Microsoft Surface Book

By on Oct 22, 2015 in Technology

On October 6 Microsoft took its fall hardware collection to New York, raisinsurfaceg many eyebrows with its first laptop ever—the Surface Book.

The long-awaited device (so long, that many believed it would never happen) bears the genes of the Surface family with its 2-in-1 mobile experience. Yet, it adds something the previous models lack: a stiff hinge. The Surface Book is still a tablet with a separate keyboard, but there’s no kickstand. The Dynamic Fulcrum hinge (which resembles a tiny metal gauntlet) holds the screen up and allows positioning it at any angle.

The screen is firmly anchored into the keyboard/battery base; it can be ejected either through the physical eject button or through the one included in the software. The result is an incredibly thin but generous 13.5-inch, 3000×2000 screen, a standalone tablet.

And this is not all—the screen can be reattached backwards to the laptop base, allowing to fold the tablet over the keyboard. It is what Microsoft calls the “drawing mode”.

The look of the Surface Book will be divisive: the dynamic fulcrum hinge doesn’t completely close, the screen isn’t flush against the keyboard—look from the side and there is a gap. This might be unpleasant for some, despite the rest of the polished features.
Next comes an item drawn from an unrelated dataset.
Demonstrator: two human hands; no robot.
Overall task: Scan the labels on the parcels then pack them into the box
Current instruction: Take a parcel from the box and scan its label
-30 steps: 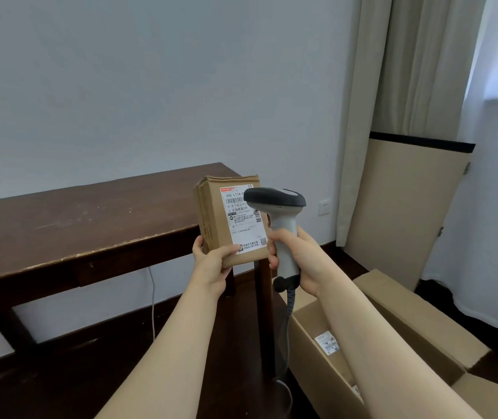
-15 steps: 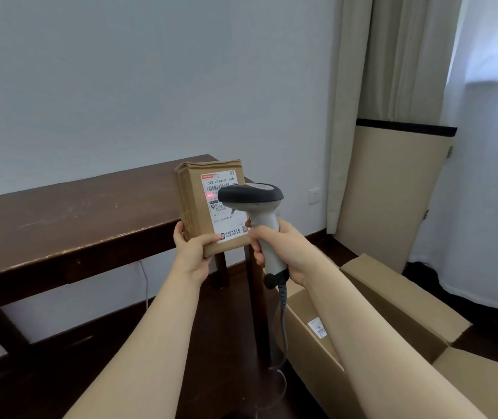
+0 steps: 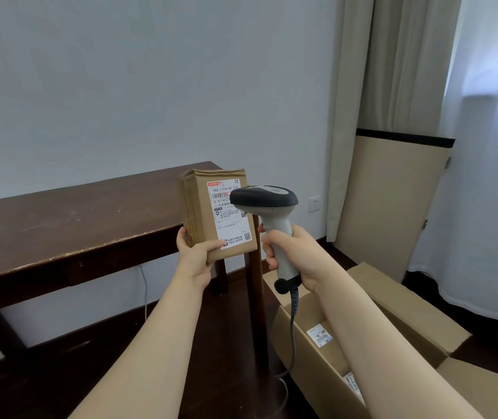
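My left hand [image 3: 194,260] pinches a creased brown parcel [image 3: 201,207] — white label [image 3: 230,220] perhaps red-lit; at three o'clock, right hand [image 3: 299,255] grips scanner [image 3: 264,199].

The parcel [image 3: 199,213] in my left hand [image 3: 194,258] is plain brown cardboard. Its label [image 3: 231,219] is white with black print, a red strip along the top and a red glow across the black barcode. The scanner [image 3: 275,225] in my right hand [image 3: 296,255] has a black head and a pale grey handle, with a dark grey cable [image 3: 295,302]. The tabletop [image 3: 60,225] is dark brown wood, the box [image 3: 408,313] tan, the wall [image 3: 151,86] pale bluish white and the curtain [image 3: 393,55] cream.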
By far, this is the most beautiful Windows laptop ever made; it feels solid, well-engineered and designed, even though some might make a wry face when seeing its unadorned, almost industrial look. Microsoft’s newest star has an angular silver magnesium casing adorned with just two physical buttons—for volume and power. It measures 12.30” x 9.14” x 0.51 – 0.90” and weighs 3.34 pounds, including the keyboard.

The screen sports 6 million pixels, 267 per inch, surpassing MacBook Pro’s 227ppi and making colors pop. The Surface Book has good viewing angles and Microsoft’s new, trademark PixelSense technology provides solid touch and pen responsiveness.
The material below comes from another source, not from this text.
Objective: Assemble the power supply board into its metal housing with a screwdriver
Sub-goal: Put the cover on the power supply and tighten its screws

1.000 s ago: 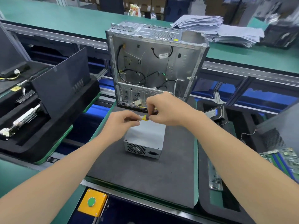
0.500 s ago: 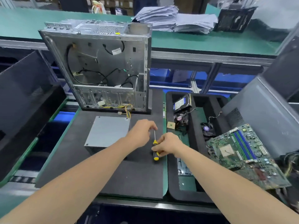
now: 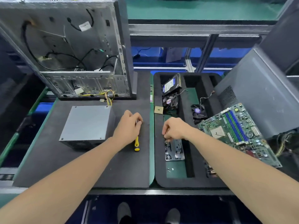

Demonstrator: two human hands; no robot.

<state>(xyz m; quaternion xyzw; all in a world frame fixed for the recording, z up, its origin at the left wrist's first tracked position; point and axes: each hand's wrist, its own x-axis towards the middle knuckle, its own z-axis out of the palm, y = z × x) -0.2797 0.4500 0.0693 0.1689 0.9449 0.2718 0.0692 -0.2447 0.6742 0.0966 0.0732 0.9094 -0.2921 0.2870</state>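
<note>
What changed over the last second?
Right hand let go of the screwdriver and moved right into the tray, fingers down at the small parts. Left hand alone now holds the screwdriver, over the mat. Power supply and case stayed put.

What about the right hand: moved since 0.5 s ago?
Yes. The right hand left the screwdriver on the foam mat and crossed rightward to the black tray, above its metal plate.

Computer assembly workshop: green bench [image 3: 194, 8], foam tray [image 3: 159, 160], motherboard [image 3: 234, 135], metal housing [image 3: 64, 46].
</note>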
The keyboard unit and the glass touchpad eclipse anything previously branded Surface. The keys feel crisp, with good travel, and a great amount of punch. The touchpad on the other hand, will need a whole lot more testing to get the real sense of how it compares to Apple’s touchpads, but at least this one should be usable without making users aching for a mouse.

Microsoft claims the Surface Book’s battery should go on for about 12 hours on a single charge while both parts are connected. There is also a smaller battery in the screen that powers the tablet for three hours when disconnected from the laptop base. Connectivity-wise, it offers 802.11ac Wi-Fi and Bluetooth 4.0 LE. Two USB 3.0 ports are crammed onto the side of the Book, as well as a full-size SD card reader, mini DisplayPort, a headphone/microphone jack and Microsoft’s own Surface Connect port for power and docking. The device has two cameras: a 5MP front-facing one with Windows Hello face authentication and an 8MP in the back—both can record 1080p video.

The 6th generation Intel Core i5 (or i7) processor is located in the tablet portion, enabling it to function as a computer when detached. However, the graphics processing unit (i5: Intel HD graphics 520 or i5/i7: NVIDIA GeForce GPU with 1GB GDDR5 memory) sits in the base, meaning that whenever the device is used for something graphics intensive, the two will need to be connected.

A less attractive feature is the price. The Surface Book starts at $1,499 for a Core i5, 8GB RAM with a 128GB SSD. And wait for it, this system doesn’t include a discrete GPU—the cheapest Surface Book with the discrete GPU is $1,899, which is still a Core i5 with 8GB, but boosts the storage to 256GB. The top spec is a Core i7 with 16GB RAM and a 512GB SSD and it ships for $2,699.